* **STORED DATA**:
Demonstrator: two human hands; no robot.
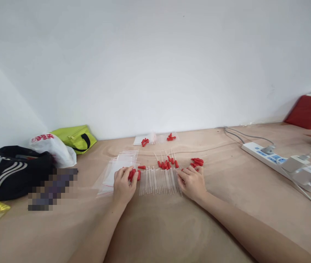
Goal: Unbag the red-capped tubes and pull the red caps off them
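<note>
A wide plywood table [155,233] runs from the near edge to a plain white wall [155,65] at the far side. At far right a red box [310,111] sits against the wall, and nearer on the right lies a white power strip [265,153] with cables and plugged-in adapters. At left, a black bag with white stripes [12,171] rests beside a white plastic bag [52,148] with red printing too small to read, and a lime green pouch [74,137] lies behind it by the wall. In the middle of the table, a row of thin clear tubes [159,179] lies side by side between two bare forearms that reach in from the near edge. The tubes look light, stiff and likely brittle, and slippery enough to roll, so they seem best pinched gently along the shaft. Left of the row is a stack of clear zip bags [119,166] with red seal strips. The left hand [124,184] is curled loosely around a cluster of small red rubber caps [133,174], which look soft and grippy. The right hand [192,180] rests knuckles up at the right end of the row, fingers bent and touching the tubes; whether it pinches anything I cannot tell. More loose red caps [197,161] lie just beyond it, and some capped tubes [166,163] sit beyond the row. Far back by the wall, small filled bags [158,138] hold more red pieces. No other writing can be read.
</note>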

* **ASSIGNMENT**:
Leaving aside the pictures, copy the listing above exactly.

* **YOUR RESPONSE**:
Demonstrator: two human hands; no robot.
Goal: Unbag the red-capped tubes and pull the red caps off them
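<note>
A wide plywood table [155,233] runs from the near edge to a plain white wall [155,65] at the far side. At far right a red box [310,111] sits against the wall, and nearer on the right lies a white power strip [265,153] with cables and plugged-in adapters. At left, a black bag with white stripes [12,171] rests beside a white plastic bag [52,148] with red printing too small to read, and a lime green pouch [74,137] lies behind it by the wall. In the middle of the table, a row of thin clear tubes [159,179] lies side by side between two bare forearms that reach in from the near edge. The tubes look light, stiff and likely brittle, and slippery enough to roll, so they seem best pinched gently along the shaft. Left of the row is a stack of clear zip bags [119,166] with red seal strips. The left hand [124,184] is curled loosely around a cluster of small red rubber caps [133,174], which look soft and grippy. The right hand [192,180] rests knuckles up at the right end of the row, fingers bent and touching the tubes; whether it pinches anything I cannot tell. More loose red caps [197,161] lie just beyond it, and some capped tubes [166,163] sit beyond the row. Far back by the wall, small filled bags [158,138] hold more red pieces. No other writing can be read.
</note>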

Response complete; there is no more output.